Work order: Reproduce every line of the material, exactly as given.

Exercise data:

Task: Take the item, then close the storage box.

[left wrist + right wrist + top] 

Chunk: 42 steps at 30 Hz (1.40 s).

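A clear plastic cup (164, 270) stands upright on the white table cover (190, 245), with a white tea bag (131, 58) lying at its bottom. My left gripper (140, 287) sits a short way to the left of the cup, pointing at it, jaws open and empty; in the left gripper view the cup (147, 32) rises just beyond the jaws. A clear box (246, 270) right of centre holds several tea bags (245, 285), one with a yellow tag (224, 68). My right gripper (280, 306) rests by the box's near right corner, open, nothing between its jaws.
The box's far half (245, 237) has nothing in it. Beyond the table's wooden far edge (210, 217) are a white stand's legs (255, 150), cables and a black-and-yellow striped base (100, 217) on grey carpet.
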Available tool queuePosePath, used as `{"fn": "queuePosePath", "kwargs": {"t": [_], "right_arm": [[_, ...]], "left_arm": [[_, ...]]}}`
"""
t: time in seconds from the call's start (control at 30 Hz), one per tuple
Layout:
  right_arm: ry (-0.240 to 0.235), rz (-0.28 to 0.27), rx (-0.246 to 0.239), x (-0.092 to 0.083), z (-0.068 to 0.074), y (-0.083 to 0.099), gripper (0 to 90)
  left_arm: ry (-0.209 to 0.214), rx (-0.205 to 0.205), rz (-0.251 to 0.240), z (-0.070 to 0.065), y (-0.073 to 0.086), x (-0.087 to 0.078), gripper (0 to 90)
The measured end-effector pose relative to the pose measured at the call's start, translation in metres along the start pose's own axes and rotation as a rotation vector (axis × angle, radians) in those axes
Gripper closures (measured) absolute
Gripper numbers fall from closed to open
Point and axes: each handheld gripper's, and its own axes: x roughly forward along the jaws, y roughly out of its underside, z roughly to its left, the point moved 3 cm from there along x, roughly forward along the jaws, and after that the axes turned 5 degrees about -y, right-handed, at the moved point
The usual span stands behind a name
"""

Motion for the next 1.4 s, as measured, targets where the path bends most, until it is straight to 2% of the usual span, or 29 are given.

Task answer:
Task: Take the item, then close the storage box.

[left wrist + right wrist + top] 

Chunk: 42 steps at 30 Hz (1.40 s).

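A clear plastic cup (164, 270) stands upright on the white table cover (190, 245), with a white tea bag (131, 58) lying at its bottom. My left gripper (140, 287) sits a short way to the left of the cup, pointing at it, jaws open and empty; in the left gripper view the cup (147, 32) rises just beyond the jaws. A clear box (246, 270) right of centre holds several tea bags (245, 285), one with a yellow tag (224, 68). My right gripper (280, 306) rests by the box's near right corner, open, nothing between its jaws.
The box's far half (245, 237) has nothing in it. Beyond the table's wooden far edge (210, 217) are a white stand's legs (255, 150), cables and a black-and-yellow striped base (100, 217) on grey carpet.
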Available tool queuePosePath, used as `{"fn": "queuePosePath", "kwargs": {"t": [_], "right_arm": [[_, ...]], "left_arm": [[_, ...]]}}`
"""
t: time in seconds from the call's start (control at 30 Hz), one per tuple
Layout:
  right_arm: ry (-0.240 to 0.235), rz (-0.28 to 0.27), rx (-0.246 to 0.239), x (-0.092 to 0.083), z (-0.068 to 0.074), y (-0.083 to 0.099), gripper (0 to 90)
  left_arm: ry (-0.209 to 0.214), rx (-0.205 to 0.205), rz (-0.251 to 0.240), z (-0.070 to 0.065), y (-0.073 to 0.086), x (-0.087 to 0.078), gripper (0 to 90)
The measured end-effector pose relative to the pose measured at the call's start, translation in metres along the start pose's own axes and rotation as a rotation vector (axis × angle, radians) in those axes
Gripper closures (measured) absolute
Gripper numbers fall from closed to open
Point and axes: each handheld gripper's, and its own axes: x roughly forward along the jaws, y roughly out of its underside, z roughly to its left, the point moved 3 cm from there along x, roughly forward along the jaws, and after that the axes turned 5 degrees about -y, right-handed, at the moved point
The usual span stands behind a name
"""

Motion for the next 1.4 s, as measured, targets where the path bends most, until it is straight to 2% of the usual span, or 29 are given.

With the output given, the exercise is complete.